My consultant at the Royal Free Hospital in London says he would not recommend scans for me in the first year after surgery and is instead monitoring me by bloods and my cancer tumour marker CA19-9. Everyone told me things improve after a year, but I didn’t believe them. However, now that I’ve passed the year mark, I look at my scar and I’m pleased with how nicely it has healed (although it is still a bit tender to touch).

I can manage my diet, and know what I can and can’t eat. I seem to enjoy light white meat and fish meals as these are easy to digest. I can also manage liver which is good for my iron intake.
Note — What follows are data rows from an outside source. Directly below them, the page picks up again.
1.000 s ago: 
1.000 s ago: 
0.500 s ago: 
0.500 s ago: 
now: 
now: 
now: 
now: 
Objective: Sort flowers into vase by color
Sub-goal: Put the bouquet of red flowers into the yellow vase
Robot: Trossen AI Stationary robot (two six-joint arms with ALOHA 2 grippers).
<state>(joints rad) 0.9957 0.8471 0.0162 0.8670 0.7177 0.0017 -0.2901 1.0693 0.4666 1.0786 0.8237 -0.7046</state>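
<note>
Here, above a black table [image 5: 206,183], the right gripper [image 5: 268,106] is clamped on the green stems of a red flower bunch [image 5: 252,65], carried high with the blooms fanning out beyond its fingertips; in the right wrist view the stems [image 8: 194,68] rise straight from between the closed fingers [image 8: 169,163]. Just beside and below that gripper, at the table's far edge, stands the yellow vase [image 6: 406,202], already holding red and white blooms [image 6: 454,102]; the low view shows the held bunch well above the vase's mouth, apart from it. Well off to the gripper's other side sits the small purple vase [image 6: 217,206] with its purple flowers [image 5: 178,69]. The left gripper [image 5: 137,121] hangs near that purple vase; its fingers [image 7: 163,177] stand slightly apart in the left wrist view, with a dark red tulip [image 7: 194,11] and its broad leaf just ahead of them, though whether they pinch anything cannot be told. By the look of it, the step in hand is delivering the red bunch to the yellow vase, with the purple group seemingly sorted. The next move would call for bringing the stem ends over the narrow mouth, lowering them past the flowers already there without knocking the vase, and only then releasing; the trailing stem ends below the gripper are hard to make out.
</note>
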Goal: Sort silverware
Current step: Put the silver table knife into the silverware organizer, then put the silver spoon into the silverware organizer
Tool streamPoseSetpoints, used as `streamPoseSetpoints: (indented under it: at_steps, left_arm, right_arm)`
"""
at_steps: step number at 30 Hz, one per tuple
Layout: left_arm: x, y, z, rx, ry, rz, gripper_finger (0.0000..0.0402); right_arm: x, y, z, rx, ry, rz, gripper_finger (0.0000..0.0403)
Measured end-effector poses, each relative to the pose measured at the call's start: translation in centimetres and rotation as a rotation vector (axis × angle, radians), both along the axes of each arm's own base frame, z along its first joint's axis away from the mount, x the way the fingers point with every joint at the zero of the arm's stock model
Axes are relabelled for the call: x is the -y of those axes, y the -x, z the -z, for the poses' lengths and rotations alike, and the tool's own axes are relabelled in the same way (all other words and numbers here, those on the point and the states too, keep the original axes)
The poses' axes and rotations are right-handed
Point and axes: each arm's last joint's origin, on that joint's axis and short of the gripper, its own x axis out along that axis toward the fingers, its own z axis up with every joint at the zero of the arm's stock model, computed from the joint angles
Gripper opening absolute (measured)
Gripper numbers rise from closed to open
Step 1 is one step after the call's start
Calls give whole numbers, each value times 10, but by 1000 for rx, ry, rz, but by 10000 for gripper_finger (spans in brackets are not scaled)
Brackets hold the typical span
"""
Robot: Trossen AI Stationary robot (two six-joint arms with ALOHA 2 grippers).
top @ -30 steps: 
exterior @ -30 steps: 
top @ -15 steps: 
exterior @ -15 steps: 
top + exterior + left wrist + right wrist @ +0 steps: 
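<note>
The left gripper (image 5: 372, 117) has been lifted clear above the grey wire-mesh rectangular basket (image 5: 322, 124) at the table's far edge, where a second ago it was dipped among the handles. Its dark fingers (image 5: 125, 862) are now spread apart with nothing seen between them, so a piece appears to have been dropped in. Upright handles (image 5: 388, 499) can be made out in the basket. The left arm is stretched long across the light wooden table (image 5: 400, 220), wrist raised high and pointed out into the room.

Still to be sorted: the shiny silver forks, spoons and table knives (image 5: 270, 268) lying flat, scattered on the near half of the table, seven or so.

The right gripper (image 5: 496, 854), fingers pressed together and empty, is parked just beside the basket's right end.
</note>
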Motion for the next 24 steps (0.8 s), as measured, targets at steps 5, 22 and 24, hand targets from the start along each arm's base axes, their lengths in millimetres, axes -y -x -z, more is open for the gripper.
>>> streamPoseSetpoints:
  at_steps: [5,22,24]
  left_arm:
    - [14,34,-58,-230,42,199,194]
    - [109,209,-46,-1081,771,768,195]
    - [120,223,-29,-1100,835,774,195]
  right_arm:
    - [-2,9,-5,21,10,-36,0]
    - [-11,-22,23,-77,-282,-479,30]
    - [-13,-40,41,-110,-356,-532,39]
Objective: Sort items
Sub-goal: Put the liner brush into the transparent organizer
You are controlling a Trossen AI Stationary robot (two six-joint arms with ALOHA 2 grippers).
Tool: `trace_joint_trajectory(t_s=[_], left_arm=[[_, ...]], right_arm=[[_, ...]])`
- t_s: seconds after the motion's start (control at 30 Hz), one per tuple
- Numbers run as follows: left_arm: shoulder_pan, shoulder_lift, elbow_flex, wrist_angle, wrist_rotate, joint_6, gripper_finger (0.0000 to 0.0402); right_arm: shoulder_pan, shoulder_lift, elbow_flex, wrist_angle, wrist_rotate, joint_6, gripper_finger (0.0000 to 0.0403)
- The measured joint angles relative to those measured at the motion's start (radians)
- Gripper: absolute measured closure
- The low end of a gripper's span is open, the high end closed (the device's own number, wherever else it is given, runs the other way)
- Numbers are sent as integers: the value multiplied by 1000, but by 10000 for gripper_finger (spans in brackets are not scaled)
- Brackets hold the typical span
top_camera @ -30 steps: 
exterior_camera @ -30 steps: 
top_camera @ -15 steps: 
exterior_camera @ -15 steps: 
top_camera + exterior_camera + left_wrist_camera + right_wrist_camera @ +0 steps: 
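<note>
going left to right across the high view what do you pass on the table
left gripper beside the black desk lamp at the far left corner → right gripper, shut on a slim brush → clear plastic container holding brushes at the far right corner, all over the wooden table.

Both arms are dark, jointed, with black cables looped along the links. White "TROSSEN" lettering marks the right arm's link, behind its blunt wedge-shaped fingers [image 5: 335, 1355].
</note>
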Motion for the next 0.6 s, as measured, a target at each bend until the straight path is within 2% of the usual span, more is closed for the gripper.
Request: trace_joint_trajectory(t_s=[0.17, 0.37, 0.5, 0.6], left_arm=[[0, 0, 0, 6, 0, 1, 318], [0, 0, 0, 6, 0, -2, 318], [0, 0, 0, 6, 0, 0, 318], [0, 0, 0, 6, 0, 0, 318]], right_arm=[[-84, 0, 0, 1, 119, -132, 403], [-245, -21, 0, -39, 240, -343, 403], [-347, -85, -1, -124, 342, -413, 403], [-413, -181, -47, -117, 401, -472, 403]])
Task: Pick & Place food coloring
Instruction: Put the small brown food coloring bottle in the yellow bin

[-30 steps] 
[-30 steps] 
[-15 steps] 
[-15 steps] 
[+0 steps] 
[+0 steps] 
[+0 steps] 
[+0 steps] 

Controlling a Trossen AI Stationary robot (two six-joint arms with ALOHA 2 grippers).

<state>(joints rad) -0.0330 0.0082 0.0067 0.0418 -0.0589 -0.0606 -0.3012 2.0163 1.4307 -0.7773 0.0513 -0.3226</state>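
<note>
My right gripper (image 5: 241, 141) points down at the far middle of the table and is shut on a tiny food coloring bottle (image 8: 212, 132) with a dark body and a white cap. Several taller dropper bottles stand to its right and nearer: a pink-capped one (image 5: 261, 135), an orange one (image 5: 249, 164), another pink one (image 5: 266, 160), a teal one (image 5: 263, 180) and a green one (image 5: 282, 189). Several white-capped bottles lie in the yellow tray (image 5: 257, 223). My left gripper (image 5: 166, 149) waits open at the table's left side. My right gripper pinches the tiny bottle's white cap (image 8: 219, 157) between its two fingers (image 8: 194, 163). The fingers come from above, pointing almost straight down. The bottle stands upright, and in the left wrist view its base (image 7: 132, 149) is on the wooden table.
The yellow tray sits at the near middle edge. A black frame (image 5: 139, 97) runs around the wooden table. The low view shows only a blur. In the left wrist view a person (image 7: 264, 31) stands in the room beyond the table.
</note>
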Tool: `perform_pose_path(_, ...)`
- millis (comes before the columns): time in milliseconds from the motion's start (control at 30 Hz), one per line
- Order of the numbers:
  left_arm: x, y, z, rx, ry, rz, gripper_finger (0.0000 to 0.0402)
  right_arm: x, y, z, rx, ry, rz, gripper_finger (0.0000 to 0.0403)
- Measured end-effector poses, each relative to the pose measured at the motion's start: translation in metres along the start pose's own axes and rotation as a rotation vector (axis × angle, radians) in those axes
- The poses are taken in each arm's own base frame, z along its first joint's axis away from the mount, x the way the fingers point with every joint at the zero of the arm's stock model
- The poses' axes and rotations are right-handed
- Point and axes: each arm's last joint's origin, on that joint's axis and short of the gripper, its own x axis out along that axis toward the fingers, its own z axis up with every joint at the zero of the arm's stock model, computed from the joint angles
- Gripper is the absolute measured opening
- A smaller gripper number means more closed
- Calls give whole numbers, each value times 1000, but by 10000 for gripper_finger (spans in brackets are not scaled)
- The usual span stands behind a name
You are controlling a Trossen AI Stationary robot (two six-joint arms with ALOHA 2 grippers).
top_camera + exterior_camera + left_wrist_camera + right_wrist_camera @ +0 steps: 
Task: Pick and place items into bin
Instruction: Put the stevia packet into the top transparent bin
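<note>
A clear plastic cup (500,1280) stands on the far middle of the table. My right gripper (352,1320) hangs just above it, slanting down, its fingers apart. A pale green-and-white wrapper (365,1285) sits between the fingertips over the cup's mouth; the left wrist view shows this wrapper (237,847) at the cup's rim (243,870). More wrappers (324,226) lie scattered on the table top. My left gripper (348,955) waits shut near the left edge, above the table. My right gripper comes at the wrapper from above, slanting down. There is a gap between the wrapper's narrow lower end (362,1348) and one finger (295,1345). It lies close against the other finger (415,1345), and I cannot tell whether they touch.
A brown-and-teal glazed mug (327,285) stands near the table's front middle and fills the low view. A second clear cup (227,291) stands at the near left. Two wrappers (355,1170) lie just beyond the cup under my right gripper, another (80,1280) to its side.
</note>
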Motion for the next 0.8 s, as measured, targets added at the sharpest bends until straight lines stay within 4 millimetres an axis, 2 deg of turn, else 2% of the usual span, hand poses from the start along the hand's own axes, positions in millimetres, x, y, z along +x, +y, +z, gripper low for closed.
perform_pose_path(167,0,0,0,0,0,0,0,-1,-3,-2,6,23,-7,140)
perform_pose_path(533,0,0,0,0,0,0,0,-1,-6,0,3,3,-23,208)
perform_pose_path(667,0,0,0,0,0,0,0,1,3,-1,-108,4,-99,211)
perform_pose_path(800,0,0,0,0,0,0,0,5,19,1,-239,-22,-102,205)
I try and eat little and often throughout the day. I have my porridge in the morning which helps with the diabetes and then take toast with me to eat about an hour or so later followed by a hot cross bun about an hour after that, followed by a sandwich for lunch. I eat plain nuts as these are a great source of 'good' fats. Obviously I take these with several Creon tablets every time to help with the digestion and absorption.

I know I still have some way to go as I seem to lack some strength compared to before, but I hope this will return.

Update August 2017

I'm now a 3 year survivor

I'm now a 3 year survivor. I suffer from low iron and need to take iron supplements twice daily and these in turn can cause constipation and I need to take medication twice daily for that. I still take lots of Creon with everything that I eat and I try to eat every two hours to get enough calories in me throughout the day.

I cannot seem to gain any weight but I have more energy. I mind my daughter's energetic dog on weekdays and I am able to take him on long walks.

I am actively involved in child minding duties for my two grandsons and I am back supporting my local football team with the usual crowd and a pre-match visit to the local pub beforehand for a glass or two of red wine (it makes the performance appear a lot better).